134 CHAPTER 5: Textures^
The Language of Texturing
Say you wanted to create an airstrip in a game you’re working on. How would you do
that? Simple, take a couple of black triangles and stretch them really long. Bang! You’ve
got your landing strip! Not so fast there, sport. What about the lines painted down the
center of the strip? How about a bunch of small white faces? That could work. But don’t
forget those yellow chevrons at the very end. Well, add a bunch of additional faces and
color them yellow. And don’t forget about the numbers. How about the curved lines
leading to the tarmac? Pretty soon you might be up to hundreds of triangles, but that
still wouldn’t help with the oil spots, repairs, skid marks, and roadkill. Now it starts
getting complicated. Getting all of the fine detail could require thousands if not tens of
thousands of faces. Meanwhile, your buddy, Arthur, is also creating a strip. You are
comparing notes, telling him about polygon counts, and you haven’t even gotten to the
roadkill yet. Arthur says all he needed was a couple of triangles and one image. You see,
he used texture maps, and using texture maps can create a highly detailed surface such
as an airstrip, brick walls, armor, clouds, creaky weathered wooden doors, a cratered
terrain on a distant planet, or the rusting exterior of a ’56 Buick.

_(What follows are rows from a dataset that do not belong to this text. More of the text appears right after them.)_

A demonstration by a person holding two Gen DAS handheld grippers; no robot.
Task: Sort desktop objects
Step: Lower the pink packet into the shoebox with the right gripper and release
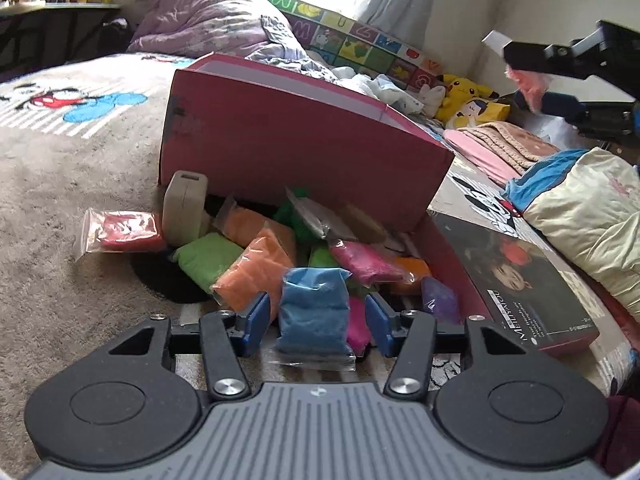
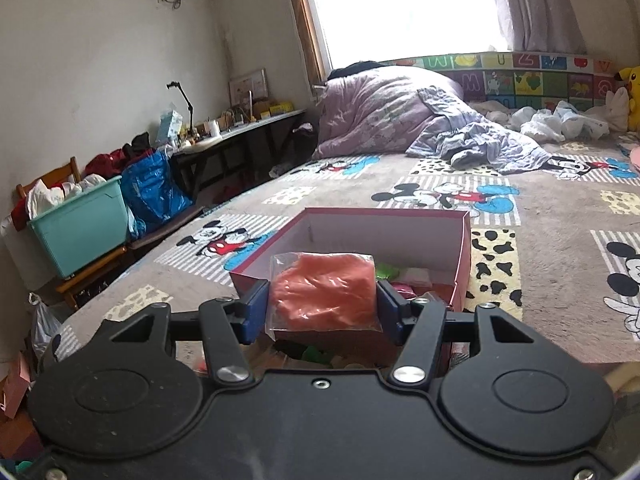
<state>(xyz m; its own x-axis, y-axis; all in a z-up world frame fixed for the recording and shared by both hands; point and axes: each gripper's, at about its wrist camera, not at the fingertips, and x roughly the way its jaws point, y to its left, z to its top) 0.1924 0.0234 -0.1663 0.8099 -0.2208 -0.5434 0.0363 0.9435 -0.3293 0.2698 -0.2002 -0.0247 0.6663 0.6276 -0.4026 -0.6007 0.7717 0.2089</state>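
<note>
- R gripper point(image 2: 323, 312): fingers point(image 2: 253, 312) closed part-way onto the salmon clay bag point(image 2: 326, 294), pressing its two sides; bag squeezed between both pads, held in the air just above the near edge of the red box point(image 2: 464, 256).
- L gripper point(image 1: 316, 320): fingers point(image 1: 256, 318) stood wide, gripping nothing. The blue clay bag point(image 1: 314, 312) sat upright between them w/ a gap on the left; can't tell if the right pad touched it.
- Blue bag rested on the bed, in front of the red box, at the near edge of the spilled bag pile.
- Pile in front of the box: orange bag point(image 1: 256, 268), green bag point(image 1: 208, 258), magenta bag point(image 1: 368, 262), purple bag point(image 1: 440, 300); red bag point(image 1: 128, 232) apart to the box's left, beside a beige case point(image 1: 184, 208).
- Box lid point(image 1: 516, 280) lay to the right of the box.
- Handling, my read: bags look light, soft, squashy; the clear film is prob. slick, so a pinch on the loose top seal could slip. Better to take the filled middle across the narrow sides, moderate squeeze.
- Salmon bag already dented in the grip, so contents deform, don't break.
- Next for L, likely: close on the blue bag's belly.
</note>
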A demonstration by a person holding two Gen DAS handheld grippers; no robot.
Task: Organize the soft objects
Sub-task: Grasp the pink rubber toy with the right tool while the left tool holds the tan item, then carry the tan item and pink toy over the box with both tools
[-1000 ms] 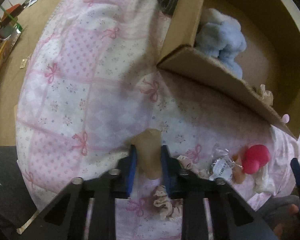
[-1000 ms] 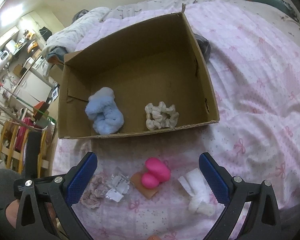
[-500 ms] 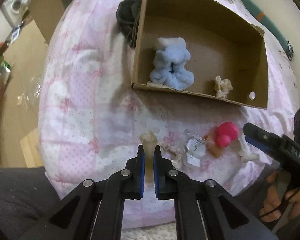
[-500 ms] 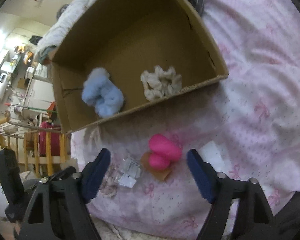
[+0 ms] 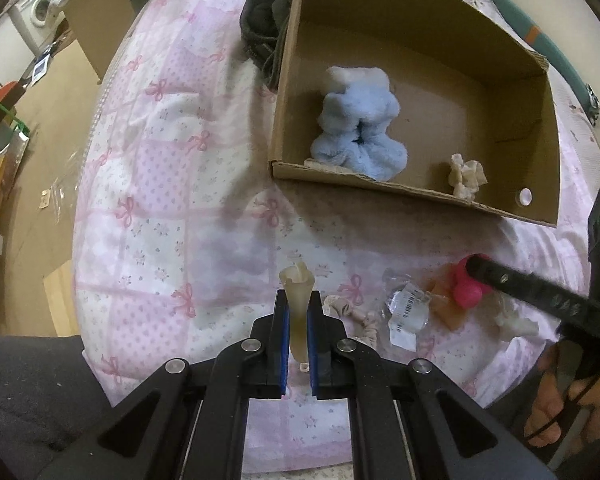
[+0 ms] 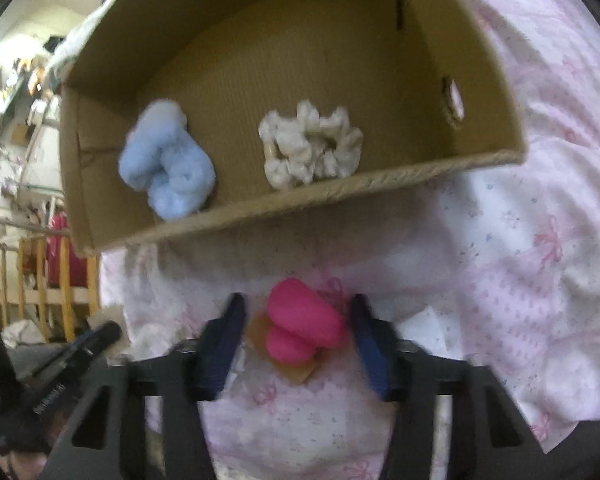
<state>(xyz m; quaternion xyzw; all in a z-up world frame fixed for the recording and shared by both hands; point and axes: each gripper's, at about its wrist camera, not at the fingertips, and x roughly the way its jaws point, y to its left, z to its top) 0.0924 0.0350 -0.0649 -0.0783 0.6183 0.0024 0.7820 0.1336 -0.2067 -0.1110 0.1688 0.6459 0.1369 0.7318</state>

In the early days of computer graphics, texturing (or texture mapping) used up two of the
most precious resources: CPU cycles and memory. Texture mapping was used
sparingly, and all sorts of little tricks were done to save on both resources. With memory
now virtually free (compared to 20 years ago) and with modern chips having seemingly
limitless speed, using textures is no longer a decision one should ever have to stay up all
night and struggle with.
All About Textures (Mostly)
Textures come in two broad types: procedural and image. Procedural textures are
generated on the fly based on some algorithm. There are ‘‘equations’’ for wood, marble,
asphalt, stone, and so on. Nearly any kind of material can be reduced to an algorithm
and hence drawn onto an object, as shown in Figure 5-1.
Figure 5-1. A golden chalice (left). By using procedural texture mapping (right), the chalice can be made up of
gold ore instead, while the cone uses a marble map.